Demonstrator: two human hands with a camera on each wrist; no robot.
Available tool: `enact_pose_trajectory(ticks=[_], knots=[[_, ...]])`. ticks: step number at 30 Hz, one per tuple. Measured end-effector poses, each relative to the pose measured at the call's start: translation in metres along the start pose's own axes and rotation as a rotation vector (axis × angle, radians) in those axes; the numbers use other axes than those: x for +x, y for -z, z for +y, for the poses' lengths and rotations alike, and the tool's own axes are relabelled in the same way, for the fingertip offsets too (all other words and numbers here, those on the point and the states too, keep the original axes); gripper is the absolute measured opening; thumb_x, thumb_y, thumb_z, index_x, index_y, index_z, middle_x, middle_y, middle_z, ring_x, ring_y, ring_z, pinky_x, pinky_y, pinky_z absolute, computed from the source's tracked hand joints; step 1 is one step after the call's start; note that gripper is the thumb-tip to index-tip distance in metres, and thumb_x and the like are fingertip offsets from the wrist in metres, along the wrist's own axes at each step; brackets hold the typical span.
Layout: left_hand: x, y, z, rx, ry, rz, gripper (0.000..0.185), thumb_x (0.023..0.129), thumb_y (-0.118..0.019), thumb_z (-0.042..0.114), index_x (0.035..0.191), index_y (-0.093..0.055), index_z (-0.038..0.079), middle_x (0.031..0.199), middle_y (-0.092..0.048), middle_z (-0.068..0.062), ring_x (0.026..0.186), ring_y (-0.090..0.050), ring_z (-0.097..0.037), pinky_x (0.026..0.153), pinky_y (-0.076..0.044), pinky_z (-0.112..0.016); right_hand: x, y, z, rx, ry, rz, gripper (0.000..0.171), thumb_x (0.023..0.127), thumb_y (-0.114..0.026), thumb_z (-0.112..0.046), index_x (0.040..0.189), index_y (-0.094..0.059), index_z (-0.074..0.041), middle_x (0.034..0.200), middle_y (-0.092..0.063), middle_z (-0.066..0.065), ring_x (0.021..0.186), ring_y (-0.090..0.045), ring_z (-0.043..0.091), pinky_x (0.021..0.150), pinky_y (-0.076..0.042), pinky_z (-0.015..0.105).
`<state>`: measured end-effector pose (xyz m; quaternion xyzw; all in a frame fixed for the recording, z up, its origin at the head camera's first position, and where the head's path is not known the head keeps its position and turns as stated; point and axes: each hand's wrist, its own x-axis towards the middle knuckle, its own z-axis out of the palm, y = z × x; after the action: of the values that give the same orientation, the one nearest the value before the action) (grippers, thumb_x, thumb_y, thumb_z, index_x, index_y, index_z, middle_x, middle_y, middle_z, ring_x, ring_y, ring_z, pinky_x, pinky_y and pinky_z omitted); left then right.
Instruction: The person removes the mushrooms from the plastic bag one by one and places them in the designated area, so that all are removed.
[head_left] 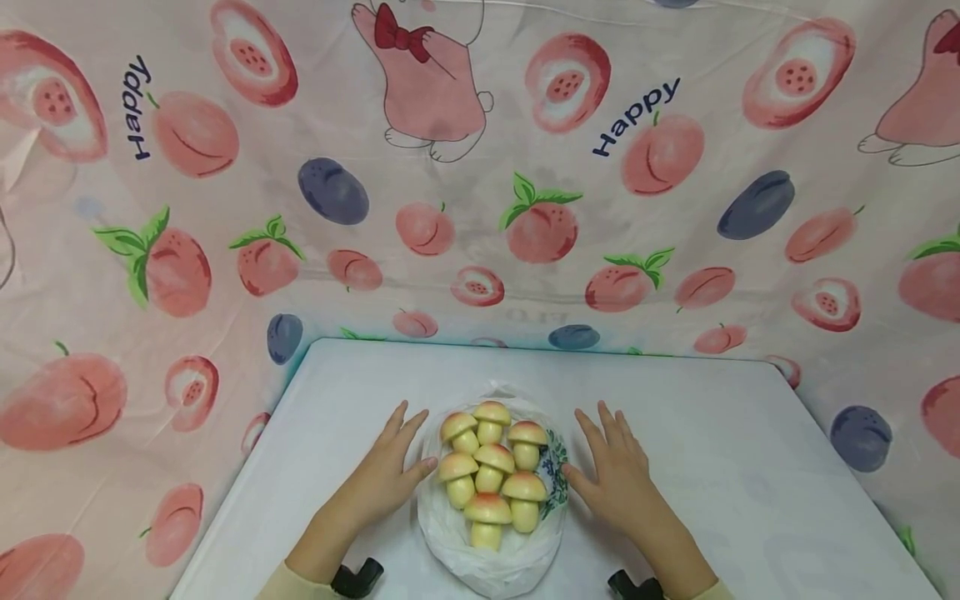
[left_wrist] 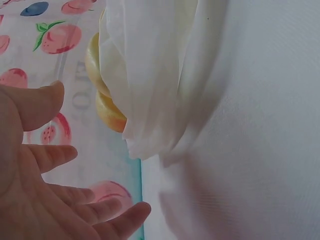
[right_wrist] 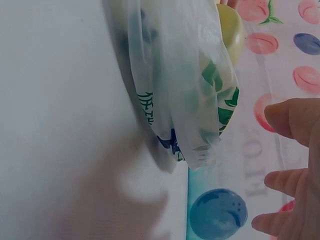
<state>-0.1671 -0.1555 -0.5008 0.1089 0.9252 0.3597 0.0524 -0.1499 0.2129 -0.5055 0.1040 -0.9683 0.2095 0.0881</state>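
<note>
I am watching a plastic-lined bowl (head_left: 491,542) of mushroom-shaped buns (head_left: 491,471) sitting near the front edge of the white table (head_left: 750,467), midway between its sides. The left hand (head_left: 390,475) is resting flat just left of the bowl, fingers straight, thumb at the plastic. The right hand (head_left: 618,479) is lying flat just right of it, fingers spread, gripping nothing. Bare tabletop is running wide beyond both hands to the fruit-print cloth (head_left: 225,250).
</note>
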Motion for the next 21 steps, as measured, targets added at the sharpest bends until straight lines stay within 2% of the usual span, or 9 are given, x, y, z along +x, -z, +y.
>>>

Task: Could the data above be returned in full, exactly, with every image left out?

Answer to the exercise:
Demonstrator: two human hands with a camera on each wrist; no robot.
Available tool: `enact_pose_trajectory(ticks=[_], knots=[[_, ...]])`. ticks: step number at 30 Hz, one per tuple. Measured end-effector poses, each relative to the pose measured at the call's start: translation in metres along the start pose's own axes and rotation as a rotation vector (axis × angle, radians) in those axes; the numbers use other axes than those: x for +x, y for -z, z for +y, for the poses' lengths and rotations alike, and the tool's own axes are relabelled in the same way, for the fingertip offsets too (all other words and numbers here, those on the point and the states too, keep the original axes); gripper is the absolute measured opening; thumb_x, thumb_y, thumb_z, index_x, index_y, index_z, middle_x, middle_y, middle_z, ring_x, ring_y, ring_z, pinky_x, pinky_y, pinky_z absolute, computed from the source's tracked hand joints; step 1 is one step after the call's start; note that gripper is the thumb-tip to index-tip distance in metres, and thumb_x and the like are fingertip offsets from the wrist in metres, along the wrist's own axes at each step; brackets hold the typical span.
Layout: left_hand: x, y, z, rx, ry, rz, gripper (0.000..0.185), thumb_x (0.023..0.129), thumb_y (-0.118..0.019), thumb_z (-0.042..0.114), index_x (0.035..0.191), index_y (-0.093..0.055), index_z (-0.038..0.079), middle_x (0.031..0.199), middle_y (-0.092..0.048), middle_z (-0.068..0.062), ring_x (0.026..0.186), ring_y (-0.090..0.050), ring_z (-0.097..0.037), pinky_x (0.026..0.153), pinky_y (-0.076..0.044), pinky_z (-0.112..0.016); right_hand: x, y, z, rx, ry, rz, gripper (0.000..0.171), thumb_x (0.023..0.127), thumb_y (-0.114..0.026), thumb_z (-0.112..0.046), index_x (0.040..0.189), index_y (-0.094..0.059), index_z (-0.074..0.041), middle_x (0.034..0.200), middle_y (-0.092..0.063), middle_z (-0.066..0.065), ring_x (0.021..0.186), ring_y (-0.090..0.045), ring_z (-0.043..0.091), pinky_x (0.021..0.150), pinky_y (-0.076..0.042), pinky_z (-0.015..0.105).
`<state>`: measured end-effector pose (xyz m; quaternion xyzw; all in a frame fixed for the recording, z up, its origin at the head camera's first position, and where the head's path is not known the head keeps its position and turns as stated; point and axes: each hand's wrist, its own x-axis towards the middle knuckle, its own z-axis out of the palm, y = z × x; after the action: of the values that give the same orientation, the one nearest the value before the action) (grippers, thumb_x, thumb_y, thumb_z, index_x, index_y, index_z, middle_x, middle_y, middle_z, ring_x, ring_y, ring_z, pinky_x, pinky_y and pinky_z omitted); left then right.
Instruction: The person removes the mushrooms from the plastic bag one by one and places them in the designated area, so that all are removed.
[head_left] 
[left_wrist] 
[right_wrist] 
<state>-0.1671 -0.1555 -0.5008 0.1089 0.9252 0.3597 0.0524 -0.1499 0.2129 -0.5055 0.1040 -0.9683 0.2095 0.0881</state>
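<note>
I am watching a plastic-lined bowl (head_left: 491,542) of mushroom-shaped buns (head_left: 491,471) sitting near the front edge of the white table (head_left: 750,467), midway between its sides. The left hand (head_left: 390,475) is resting flat just left of the bowl, fingers straight, thumb at the plastic. The right hand (head_left: 618,479) is lying flat just right of it, fingers spread, gripping nothing. Bare tabletop is running wide beyond both hands to the fruit-print cloth (head_left: 225,250).
</note>
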Motion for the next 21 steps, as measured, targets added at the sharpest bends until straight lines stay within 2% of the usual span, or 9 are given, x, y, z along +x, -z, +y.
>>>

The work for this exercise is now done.